> What this task involves: A faithful copy is required: retype the records from their first line through the line with "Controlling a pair", and omit the pictures.

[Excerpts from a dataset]
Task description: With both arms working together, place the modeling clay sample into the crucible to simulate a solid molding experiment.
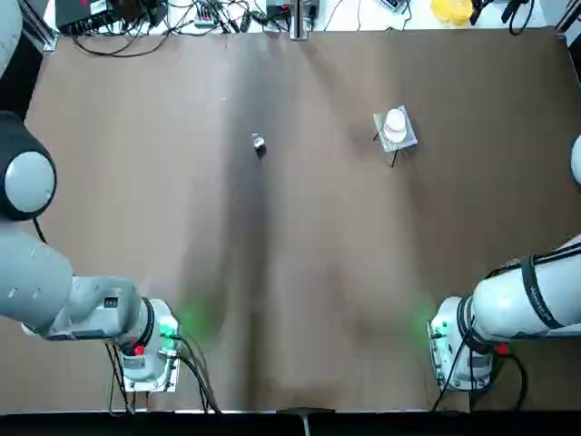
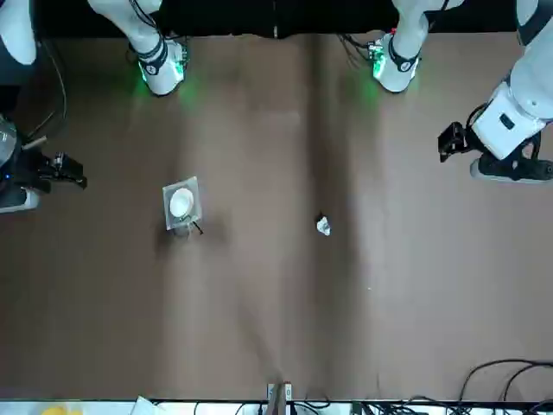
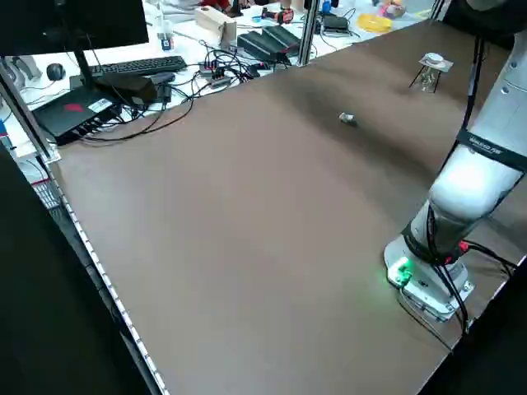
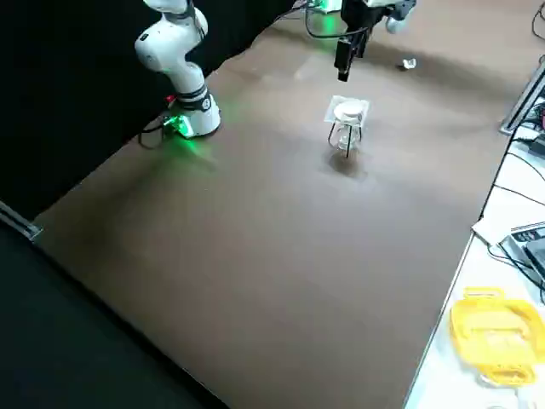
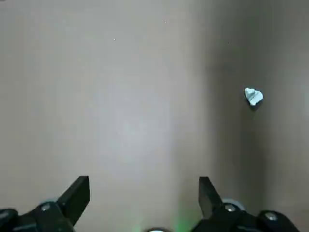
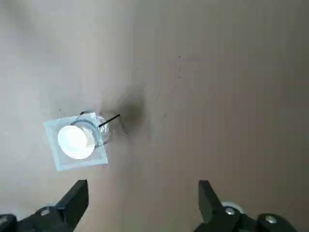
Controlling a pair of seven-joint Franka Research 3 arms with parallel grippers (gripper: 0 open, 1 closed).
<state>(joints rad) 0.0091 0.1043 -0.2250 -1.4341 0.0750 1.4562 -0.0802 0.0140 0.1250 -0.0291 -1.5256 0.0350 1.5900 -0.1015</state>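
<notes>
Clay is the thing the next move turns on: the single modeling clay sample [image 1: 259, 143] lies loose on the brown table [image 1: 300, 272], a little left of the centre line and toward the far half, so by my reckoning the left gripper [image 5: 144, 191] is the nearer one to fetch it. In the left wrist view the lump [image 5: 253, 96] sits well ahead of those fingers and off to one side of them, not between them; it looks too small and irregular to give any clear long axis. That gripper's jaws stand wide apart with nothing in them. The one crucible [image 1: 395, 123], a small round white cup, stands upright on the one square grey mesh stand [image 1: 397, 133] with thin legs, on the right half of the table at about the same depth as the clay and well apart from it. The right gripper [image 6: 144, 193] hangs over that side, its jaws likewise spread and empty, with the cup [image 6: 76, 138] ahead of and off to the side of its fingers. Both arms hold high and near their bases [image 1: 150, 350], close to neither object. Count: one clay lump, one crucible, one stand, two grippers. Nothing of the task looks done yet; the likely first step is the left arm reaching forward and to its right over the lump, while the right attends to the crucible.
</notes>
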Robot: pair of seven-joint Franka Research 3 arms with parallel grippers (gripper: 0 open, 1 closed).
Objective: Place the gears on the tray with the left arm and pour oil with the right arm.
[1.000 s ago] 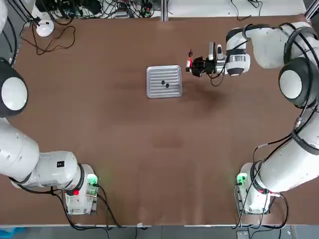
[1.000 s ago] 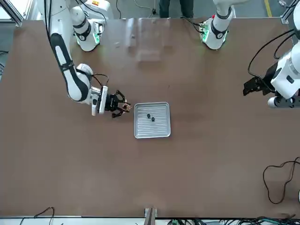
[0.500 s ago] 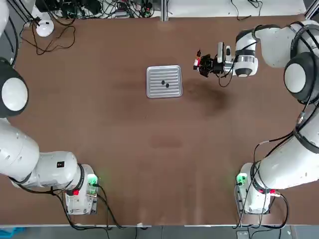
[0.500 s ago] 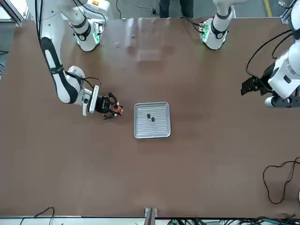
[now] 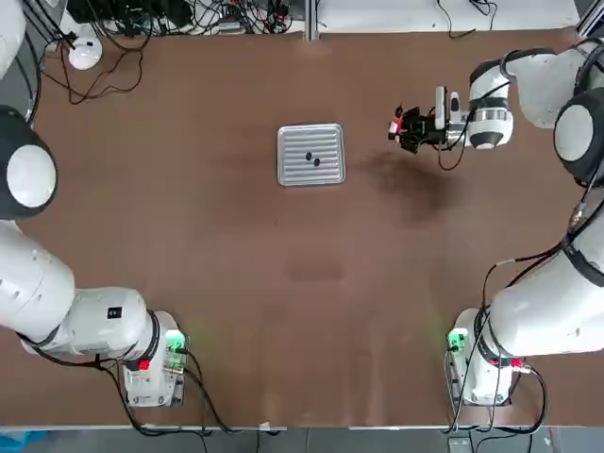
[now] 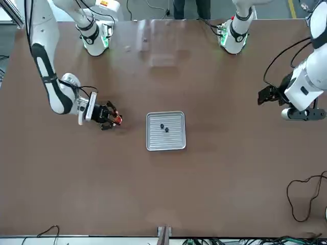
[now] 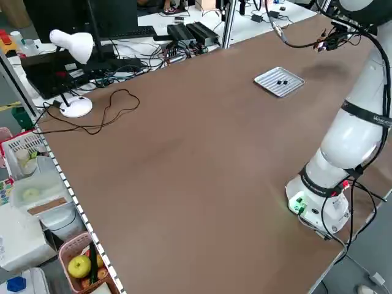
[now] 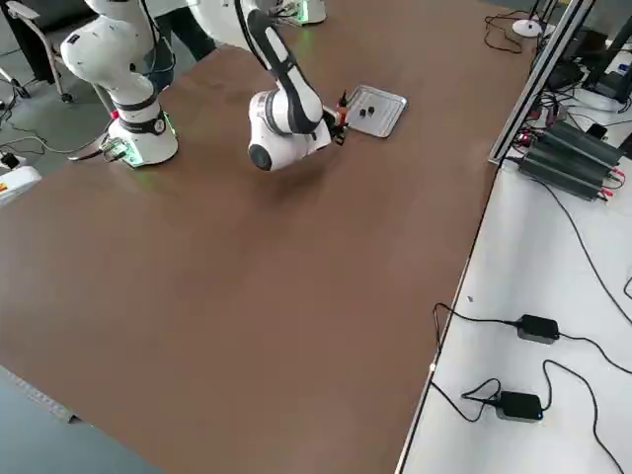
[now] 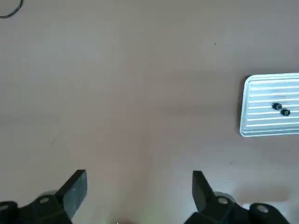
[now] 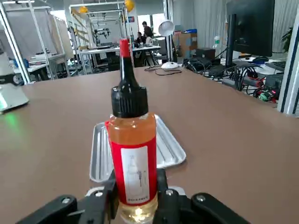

> Response below:
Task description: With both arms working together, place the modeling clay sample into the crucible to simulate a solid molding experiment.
Controlling a pair of seven-joint Franka Research 3 arms with parallel grippers (gripper: 0 open, 1 closed).

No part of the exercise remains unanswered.